◆ WHAT YOU HAVE TO DO
The answer should contain only the lines from the beginning of the entries through the line that holds "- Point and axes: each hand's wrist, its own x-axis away", given again exactly, with no pictures.

_ _ _

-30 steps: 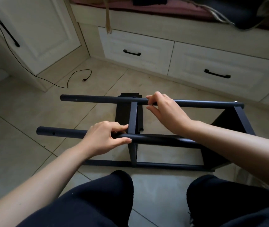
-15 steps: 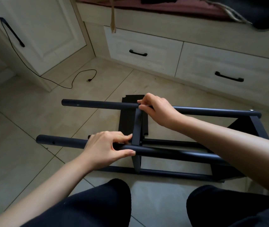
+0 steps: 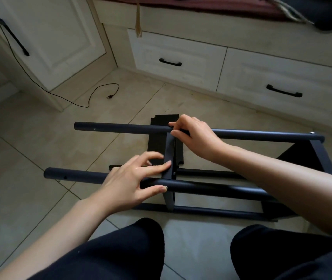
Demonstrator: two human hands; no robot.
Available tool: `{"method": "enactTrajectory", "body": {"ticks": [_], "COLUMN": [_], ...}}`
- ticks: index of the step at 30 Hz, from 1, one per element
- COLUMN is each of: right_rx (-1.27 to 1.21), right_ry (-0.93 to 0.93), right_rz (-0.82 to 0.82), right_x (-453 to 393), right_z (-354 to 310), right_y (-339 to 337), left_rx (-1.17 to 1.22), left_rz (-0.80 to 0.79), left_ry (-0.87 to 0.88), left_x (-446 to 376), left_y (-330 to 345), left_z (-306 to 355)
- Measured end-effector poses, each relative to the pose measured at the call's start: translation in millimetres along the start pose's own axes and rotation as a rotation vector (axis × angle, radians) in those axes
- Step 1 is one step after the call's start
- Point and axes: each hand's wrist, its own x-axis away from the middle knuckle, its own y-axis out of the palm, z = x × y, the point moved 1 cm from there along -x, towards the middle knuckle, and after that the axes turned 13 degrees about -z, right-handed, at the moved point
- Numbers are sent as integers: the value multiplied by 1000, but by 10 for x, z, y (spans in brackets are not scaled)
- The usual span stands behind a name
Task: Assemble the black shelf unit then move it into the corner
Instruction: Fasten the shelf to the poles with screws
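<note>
A: Item one, main piece?
B: The black shelf unit [image 3: 241,136], lying on its side on the tiled floor [image 3: 29,142], just in front of the person's knees [image 3: 140,239]. Four round poles are running left to right; the far pole [image 3: 120,127] and the near pole [image 3: 76,175] are sitting highest.

A: Shelves fitted?
B: One end shelf [image 3: 320,156] is standing at the right ends of the poles. A middle shelf [image 3: 170,156] is sitting edge-on between the far and near poles, roughly halfway along.

A: Left hand?
B: The left hand [image 3: 132,178] is resting over the near pole just left of the middle shelf, thumb lying under along the pole, fingers stretched out and spread, fingertips touching the shelf edge. It is gripping nothing firmly.

A: Right hand?
B: The right hand [image 3: 195,136] is curling round the far pole where the middle shelf is meeting it, fingers pinching at that joint. I cannot tell whether it is holding anything small there.

A: Surroundings?
B: A loose black panel [image 3: 159,142] is lying flat on the floor beneath the far pole. A black cable [image 3: 92,93] is trailing across the tiles from the cupboard door [image 3: 46,37]. Two white drawers [image 3: 181,57] with black handles are lining the far wall.
</note>
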Motion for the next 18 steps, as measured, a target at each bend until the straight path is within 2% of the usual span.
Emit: {"method": "enactTrajectory", "body": {"ticks": [4,9,12,15,18], "right_rx": [-76,-269,-486,-732,-835], "right_ry": [23,-26,14,173,333], "right_rz": [14,179,75,-65,-285], "right_x": [16,226,366,459,490], "right_z": [-23,-66,-33,53,126], "right_y": [-1,56,132,197,234], "left_rx": [18,22,31,41,36], "left_rz": [44,62,114,142,157], "left_ry": [16,24,26,31,39], "left_x": [2,-18,-1,12,12], "left_y": [26,23,33,42,61], "left_z": [22,50,64,65,67]}}
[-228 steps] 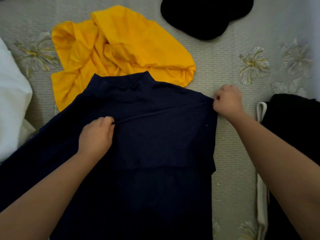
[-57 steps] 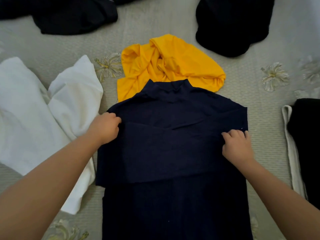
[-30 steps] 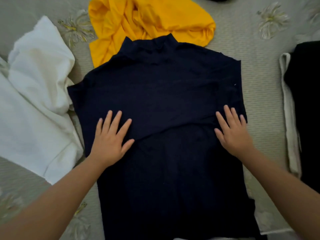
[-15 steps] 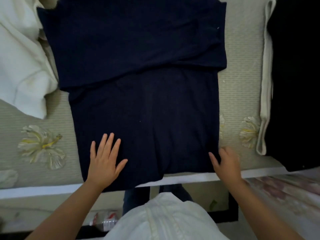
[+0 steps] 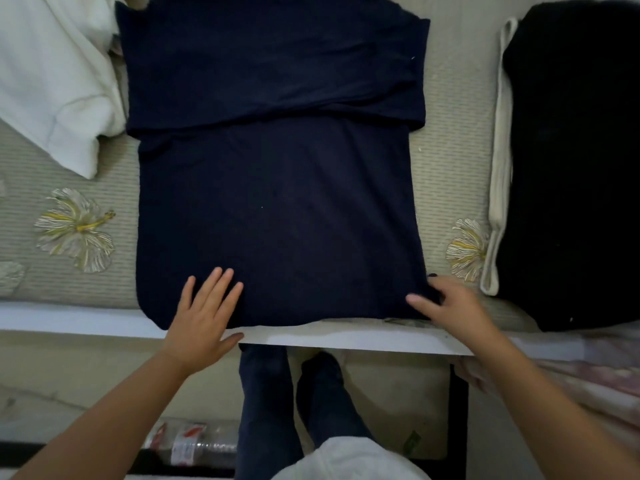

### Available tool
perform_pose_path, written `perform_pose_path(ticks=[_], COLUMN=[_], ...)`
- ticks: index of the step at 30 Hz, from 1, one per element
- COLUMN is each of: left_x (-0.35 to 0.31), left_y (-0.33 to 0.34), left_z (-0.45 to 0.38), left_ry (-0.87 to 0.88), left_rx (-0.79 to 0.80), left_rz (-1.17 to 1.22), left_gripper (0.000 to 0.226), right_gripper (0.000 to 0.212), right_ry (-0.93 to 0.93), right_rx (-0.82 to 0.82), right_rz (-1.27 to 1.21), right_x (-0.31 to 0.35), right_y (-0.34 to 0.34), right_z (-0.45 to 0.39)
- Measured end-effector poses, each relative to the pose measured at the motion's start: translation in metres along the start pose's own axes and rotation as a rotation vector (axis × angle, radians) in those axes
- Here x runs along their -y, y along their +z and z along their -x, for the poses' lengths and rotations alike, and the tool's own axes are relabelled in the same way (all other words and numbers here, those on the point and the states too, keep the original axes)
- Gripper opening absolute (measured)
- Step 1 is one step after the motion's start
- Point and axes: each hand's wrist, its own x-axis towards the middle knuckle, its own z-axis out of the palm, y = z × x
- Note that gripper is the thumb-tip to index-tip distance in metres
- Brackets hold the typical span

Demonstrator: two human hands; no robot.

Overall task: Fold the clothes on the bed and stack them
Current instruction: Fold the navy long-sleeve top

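A navy blue top (image 5: 273, 188) lies flat on the bed (image 5: 69, 282), its sleeves folded across the chest as a band near the top of the view. Its hem reaches the bed's near edge. My left hand (image 5: 204, 313) lies flat on the hem's left part, fingers straight and spread. My right hand (image 5: 446, 303) is at the hem's right corner, thumb on top of the cloth and fingers curled around the corner's edge.
A white garment (image 5: 52, 81) lies crumpled at the upper left. A folded black garment (image 5: 571, 168) over a cream one (image 5: 500, 161) sits at the right. Below the bed's white edge (image 5: 329, 336) are my legs and a plastic bottle (image 5: 194, 445) on the floor.
My view has tilted down from the shirt's chest to its hem. Both hands slid down the cloth toward me. My right hand now grips the hem's right corner.
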Motion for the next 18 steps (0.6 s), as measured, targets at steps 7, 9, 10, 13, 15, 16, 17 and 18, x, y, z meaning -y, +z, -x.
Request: perform_pose_path(ticks=[7,9,10,13,15,16,17,18], left_x=[-0.029,-0.021,-0.014,0.017,0.033,0.033,0.028,0.018], left_y=[-0.007,-0.017,-0.024,-0.043,-0.066,-0.073,-0.078,-0.082], left_z=[-0.002,-0.01,-0.018,-0.061,-0.088,-0.096,-0.1,-0.098], left_ry=[-0.155,-0.317,-0.371,-0.318,-0.338,-0.35,-0.36,-0.342], left_rx=[-0.029,0.003,0.034,0.017,-0.043,-0.138,-0.223,-0.267], left_rz=[0.167,0.309,0.345,0.321,0.102,0.014,-0.015,0.008], left_gripper=[0.028,0.026,0.026,0.023,0.028,0.032,0.032,0.025], right_gripper=[0.023,0.021,0.023,0.026,0.025,0.018,0.009,0.021], right_ry=[-0.389,-0.258,-0.117,0.273,0.419,0.447,0.426,0.369], right_rx=[-0.276,-0.217,-0.159,-0.154,-0.186,-0.232,-0.273,-0.323], right_rz=[0.295,-0.228,-0.548,-1.058,-0.986,-0.841,-0.651,-0.404], right_x=[-0.013,0.0,0.01,0.027,0.043,0.047,0.047,0.047], right_y=[-0.001,-0.018,-0.028,-0.049,-0.057,-0.057,-0.053,-0.049], right_z=[0.022,0.02,0.016,-0.024,-0.05,-0.059,-0.068,-0.071])
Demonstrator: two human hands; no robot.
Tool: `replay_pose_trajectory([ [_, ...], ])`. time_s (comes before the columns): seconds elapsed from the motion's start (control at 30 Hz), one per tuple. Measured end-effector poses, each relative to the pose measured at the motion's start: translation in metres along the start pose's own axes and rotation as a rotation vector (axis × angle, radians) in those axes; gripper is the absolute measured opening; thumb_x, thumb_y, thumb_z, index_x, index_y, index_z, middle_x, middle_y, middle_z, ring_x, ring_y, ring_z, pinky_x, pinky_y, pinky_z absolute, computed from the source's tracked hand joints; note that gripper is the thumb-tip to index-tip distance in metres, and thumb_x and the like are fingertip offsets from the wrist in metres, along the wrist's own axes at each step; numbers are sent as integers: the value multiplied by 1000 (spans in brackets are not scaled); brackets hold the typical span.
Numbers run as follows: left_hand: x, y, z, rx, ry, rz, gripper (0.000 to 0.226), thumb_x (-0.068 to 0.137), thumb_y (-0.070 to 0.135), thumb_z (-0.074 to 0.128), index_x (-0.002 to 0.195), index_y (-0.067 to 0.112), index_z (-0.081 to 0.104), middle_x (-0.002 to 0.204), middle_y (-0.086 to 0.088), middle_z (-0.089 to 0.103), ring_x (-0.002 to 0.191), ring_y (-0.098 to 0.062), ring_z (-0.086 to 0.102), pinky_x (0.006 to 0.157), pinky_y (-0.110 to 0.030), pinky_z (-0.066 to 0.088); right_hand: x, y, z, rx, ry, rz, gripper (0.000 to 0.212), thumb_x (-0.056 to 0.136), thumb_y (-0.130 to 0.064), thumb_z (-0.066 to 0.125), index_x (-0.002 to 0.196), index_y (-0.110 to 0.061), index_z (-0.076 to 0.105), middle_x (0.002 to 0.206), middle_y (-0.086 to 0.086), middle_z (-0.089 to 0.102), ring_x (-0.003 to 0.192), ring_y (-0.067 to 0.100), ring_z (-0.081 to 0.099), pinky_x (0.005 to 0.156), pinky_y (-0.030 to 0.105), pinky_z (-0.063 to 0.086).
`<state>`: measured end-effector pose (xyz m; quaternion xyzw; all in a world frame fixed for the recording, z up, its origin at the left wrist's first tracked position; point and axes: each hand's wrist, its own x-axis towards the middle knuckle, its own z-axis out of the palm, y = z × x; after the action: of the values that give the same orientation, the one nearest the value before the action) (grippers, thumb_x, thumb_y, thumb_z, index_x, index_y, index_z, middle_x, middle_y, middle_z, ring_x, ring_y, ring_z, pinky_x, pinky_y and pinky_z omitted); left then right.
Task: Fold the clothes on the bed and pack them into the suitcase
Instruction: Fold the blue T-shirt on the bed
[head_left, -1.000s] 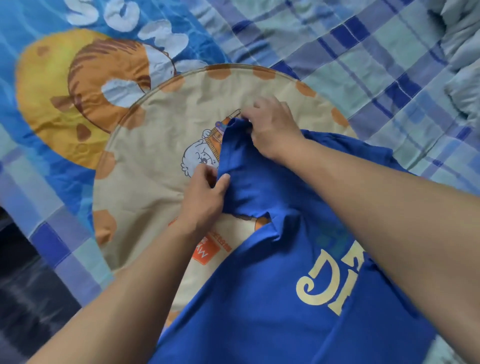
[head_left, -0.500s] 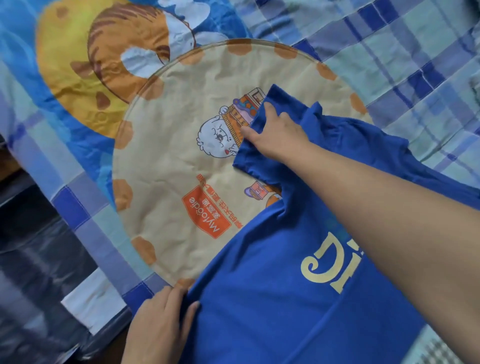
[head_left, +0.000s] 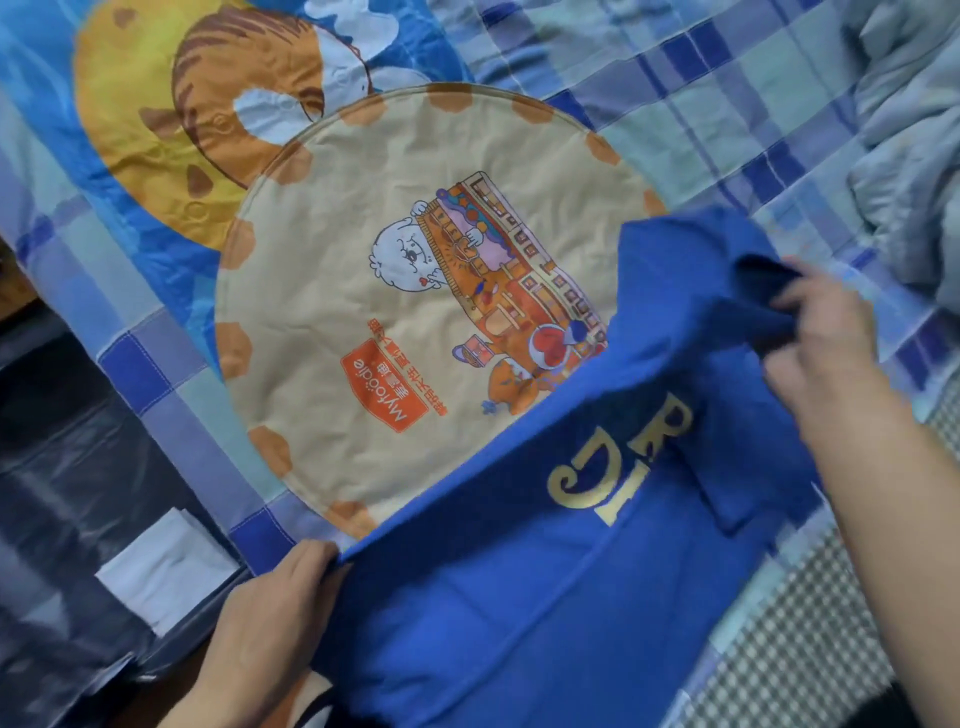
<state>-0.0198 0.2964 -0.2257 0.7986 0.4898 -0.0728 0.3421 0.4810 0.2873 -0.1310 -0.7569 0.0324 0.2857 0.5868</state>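
Observation:
A blue T-shirt (head_left: 519, 571) with gold lettering lies spread over the bed's near right part. My left hand (head_left: 275, 597) grips its lower left edge near the bed's front edge. My right hand (head_left: 826, 343) pinches a bunched fold of the shirt near its sleeve and collar, lifted a little off the bed. The suitcase is not in view.
A checked blue bedsheet (head_left: 701, 104) with a large round beige cartoon print (head_left: 363, 260) covers the bed. Crumpled grey-blue fabric (head_left: 909, 156) lies at the far right. Left of the bed is a dark floor with a white sheet (head_left: 156, 571). A mesh-patterned surface (head_left: 810, 649) shows at lower right.
My right hand has moved right, from the shirt's left sleeve to a fold farther right. My left hand dropped from the sleeve to the shirt's lower edge and holds it there.

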Motion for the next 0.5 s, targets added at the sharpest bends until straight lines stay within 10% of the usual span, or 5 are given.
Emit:
replay_pose_trajectory([
  [0.13,-26,26,5,85,61,172,31,96,58,35,83,31,44,66,9,53,46,-22,59,38,-33,47,-35,47,-134,280,98,273,71,8,-8,76,75,-19,54,72,1,68,68,19,71,67,29,59],
  [0.2,-43,38,19,165,75,260,42,101,61,25,85,31,48,69,8,55,45,-24,59,37,-31,45,-48,78,-172,368,156,397,56,36,-14,88,83,-16,58,95,5,70,94,24,71,86,38,55],
  [0.3,-72,43,43,282,0,259,27,97,53,40,88,32,54,78,7,57,50,-27,62,38,-35,48,-57,114,-192,326,197,529,19,94,-29,56,109,-19,61,113,2,66,99,20,65,81,40,52],
  [0.5,-100,48,53,318,-26,-26,33,74,6,81,78,23,52,77,3,51,68,-31,59,55,-43,47,-74,130,-192,97,60,663,29,97,-43,56,120,-25,58,104,-5,65,99,10,59,93,29,40],
])
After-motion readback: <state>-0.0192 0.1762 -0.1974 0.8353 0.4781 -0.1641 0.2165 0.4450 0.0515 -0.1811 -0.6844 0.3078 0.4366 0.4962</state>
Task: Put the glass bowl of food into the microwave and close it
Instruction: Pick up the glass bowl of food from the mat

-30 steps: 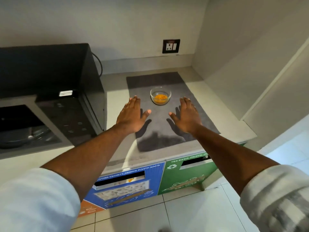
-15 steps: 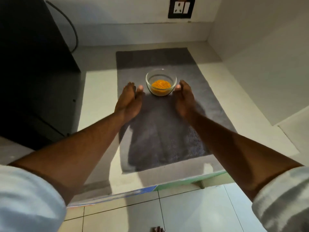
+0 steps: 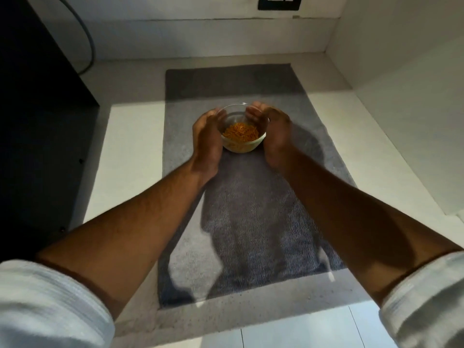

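Observation:
A small glass bowl (image 3: 241, 136) holding orange shredded food sits on a grey mat (image 3: 251, 209) in the middle of the counter. My left hand (image 3: 208, 139) cups the bowl's left side and my right hand (image 3: 272, 136) cups its right side, fingers curled around the rim. The bowl still appears to rest on the mat. The black microwave (image 3: 42, 121) fills the left edge of the view; only its dark side shows, and its door and cavity are out of sight.
A white wall rises close on the right (image 3: 401, 96). A black wall socket (image 3: 278, 2) is at the back, and a cable (image 3: 90, 43) hangs behind the microwave. The counter's front edge (image 3: 226, 322) meets floor tiles below.
Both hands moved forward from just in front of the bowl and closed around its two sides. The camera leaned in closer over the mat.

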### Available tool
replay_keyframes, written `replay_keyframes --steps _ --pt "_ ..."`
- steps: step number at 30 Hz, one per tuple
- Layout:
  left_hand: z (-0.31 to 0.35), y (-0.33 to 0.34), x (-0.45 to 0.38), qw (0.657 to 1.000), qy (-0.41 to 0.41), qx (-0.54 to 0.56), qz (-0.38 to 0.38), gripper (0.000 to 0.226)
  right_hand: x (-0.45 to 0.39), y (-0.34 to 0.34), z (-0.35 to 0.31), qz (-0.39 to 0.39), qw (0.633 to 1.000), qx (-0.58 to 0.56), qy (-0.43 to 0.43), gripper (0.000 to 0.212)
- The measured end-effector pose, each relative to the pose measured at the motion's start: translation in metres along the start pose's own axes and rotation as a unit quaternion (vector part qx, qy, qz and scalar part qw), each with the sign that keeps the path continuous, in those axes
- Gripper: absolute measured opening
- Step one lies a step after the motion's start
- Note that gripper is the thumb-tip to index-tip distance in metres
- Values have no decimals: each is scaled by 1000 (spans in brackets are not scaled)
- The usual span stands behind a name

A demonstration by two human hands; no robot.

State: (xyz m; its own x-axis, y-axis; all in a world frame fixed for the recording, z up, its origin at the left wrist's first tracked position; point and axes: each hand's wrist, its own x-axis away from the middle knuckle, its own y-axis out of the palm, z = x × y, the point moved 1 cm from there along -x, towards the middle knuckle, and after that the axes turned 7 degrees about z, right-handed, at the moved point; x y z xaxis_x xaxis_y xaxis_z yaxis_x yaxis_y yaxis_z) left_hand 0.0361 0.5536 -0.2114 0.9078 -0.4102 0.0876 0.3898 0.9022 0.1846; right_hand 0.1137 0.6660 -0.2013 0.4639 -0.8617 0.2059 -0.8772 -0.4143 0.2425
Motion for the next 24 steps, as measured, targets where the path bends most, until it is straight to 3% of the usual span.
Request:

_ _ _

◆ COMPLETED TASK
-30 steps: 
-15 steps: 
+0 steps: 
Demonstrator: two human hands; no robot.
Available tool: `{"method": "enactTrajectory", "body": {"ticks": [_], "COLUMN": [_], ...}}`
- ticks: index of the step at 30 Hz, from 1, one per element
- COLUMN is each of: right_rx (-1.27 to 1.21), right_ry (-0.93 to 0.93), right_rz (-0.82 to 0.82), right_x (-453 to 393), right_z (-354 to 310), right_y (-339 to 337), left_rx (-1.17 to 1.22), left_rz (-0.80 to 0.79), left_ry (-0.87 to 0.88), left_x (-446 to 376), left_y (-330 to 345), left_z (-306 to 355)
- Measured end-effector poses, each relative to the pose measured at the call's start: translation in millimetres along the start pose's own axes and rotation as a rotation vector (axis × angle, radians) in those axes
- Step 1 is one step after the call's start
- Point and axes: each hand's wrist, its own x-axis away from the middle knuckle, its own y-axis out of the palm, z = x × y, the point moved 1 cm from there along -x, towards the middle knuckle, and after that the axes turned 13 degrees about -z, right-handed, at the moved point

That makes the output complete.